Madam, - It must be great to be as young as Peter Crawley, but should not a professional theatre reviewer be aware, at the very least, of the major attempt made by James Flannery in the early 1990s to stage the body of Yeats's drama?
Should he not be aware that Conor O'Malley, director of the Cuchulain Cycle at the National Library which Mr Crawley condescendingly terms "theatrical curios" (Reviews, November 30th), is a scion of the O'Malley family which did more than any other persons to keep Yeats's plays alive at the Lyric Theatre in Belfast for over 30 years from 1955?
That Conor O'Malley has a wide and deep knowledge not only of Yeats's plays (he completed an MA on the Cuchulain plays at UCD some 20 years ago under my supervision) but of modern theatre and drama across the board? That he has directed the Yeats plays again and again, has worked on the choral work, masks and music as well as on performances for many years? Before anyone can validly dismiss Yeats's plays, a critic must know how fully immersed Yeats himself was in early 20th-century theatre.
He knew the work of the designer Gordon Craig very well, was influenced by Craig's work on masks, and got him to design screens for the Abbey for use with lighting effects showing an awareness of the experimental work of Adolphe Appia. The discovery of the Japanese Noh form in 1913 led to further innovations which took Yeats away from the Abbey. This is not to say that the new work, esoteric as it was, did not contain very exciting possibilities, some of which Yeats was later to exploit successfully in the dance plays he wrote for the Abbey.

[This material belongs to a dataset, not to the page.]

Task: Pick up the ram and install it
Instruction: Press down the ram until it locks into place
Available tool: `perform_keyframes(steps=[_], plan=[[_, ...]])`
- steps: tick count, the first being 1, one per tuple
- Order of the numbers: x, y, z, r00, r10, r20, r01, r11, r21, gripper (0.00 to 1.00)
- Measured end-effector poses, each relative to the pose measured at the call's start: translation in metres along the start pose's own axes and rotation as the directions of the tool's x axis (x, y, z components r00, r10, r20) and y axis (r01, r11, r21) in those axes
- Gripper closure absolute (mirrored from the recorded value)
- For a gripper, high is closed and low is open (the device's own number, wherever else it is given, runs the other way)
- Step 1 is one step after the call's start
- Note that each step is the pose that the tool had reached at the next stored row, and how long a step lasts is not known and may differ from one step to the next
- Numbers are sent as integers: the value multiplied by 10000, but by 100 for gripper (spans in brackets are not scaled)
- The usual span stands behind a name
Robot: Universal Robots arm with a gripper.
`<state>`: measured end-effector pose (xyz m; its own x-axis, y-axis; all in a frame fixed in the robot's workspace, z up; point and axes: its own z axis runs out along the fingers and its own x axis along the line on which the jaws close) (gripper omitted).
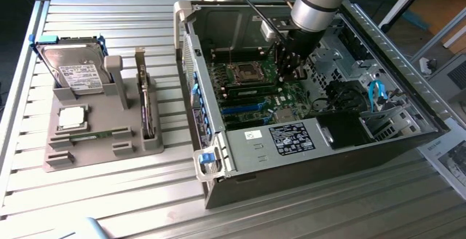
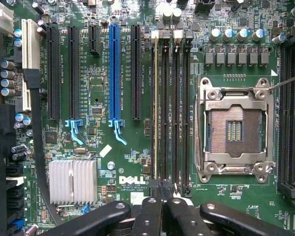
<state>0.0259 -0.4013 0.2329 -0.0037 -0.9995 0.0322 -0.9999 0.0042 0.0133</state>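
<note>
Fingers (image 2: 149, 209) of the gripper (image 2: 162, 187) are pressed together, with nothing visible between them. Their tips hang over the motherboard (image 2: 127, 147), at one end of the four black memory slots (image 2: 169, 108). One outer slot of the four shows a pale strip along its length; whether a module sits in it cannot be determined. Beside the slots is the open processor socket (image 2: 234, 130). On the other side are the black and blue expansion slots (image 2: 114, 73).

In the exterior view, the gripper (image 1: 287, 72) reaches down into the open computer case (image 1: 291, 141), near the case's middle.

The ram (image 1: 91, 136) lies flat in the grey holder (image 1: 138, 149), well apart from the gripper and close to the holder's near edge. The holder rests on the slatted table (image 1: 109, 195), beside the case on the exterior view's left. Just behind the ram is the processor chip (image 1: 71, 118). The hard drive (image 1: 73, 70) stands at the holder's far edge. The expansion card (image 1: 145, 105) stands on edge along the side facing the case.
</note>
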Motion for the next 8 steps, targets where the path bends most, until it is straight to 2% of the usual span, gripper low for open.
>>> perform_keyframes(steps=[8], plan=[[-1,0,13,10000,0,1,0,10000,0,90]])
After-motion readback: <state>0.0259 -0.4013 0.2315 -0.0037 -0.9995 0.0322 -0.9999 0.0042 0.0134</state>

As the great critic Eric Bentley wrote (in In Search of Theater), "Yeats was asking for something neither the Abbey Theatre nor any existing theatre could provide". Anyone interested in the possibilities of theatrical expression must take an interest in Yeats's experiments, even if they were not always successful. Conor O'Malley bravely attempts to bring Yeats's plays to audiences, not in a theatre but in a small lecture hall, where all illusion has to be created from the ground up.
Unless a reviewer understands this his review is not only irrelevant but damaging to the proper uses of theatre criticism. - Yours, etc,
CHRISTOPHER MURRAY, Watson Drive, Killiney, Co Dublin.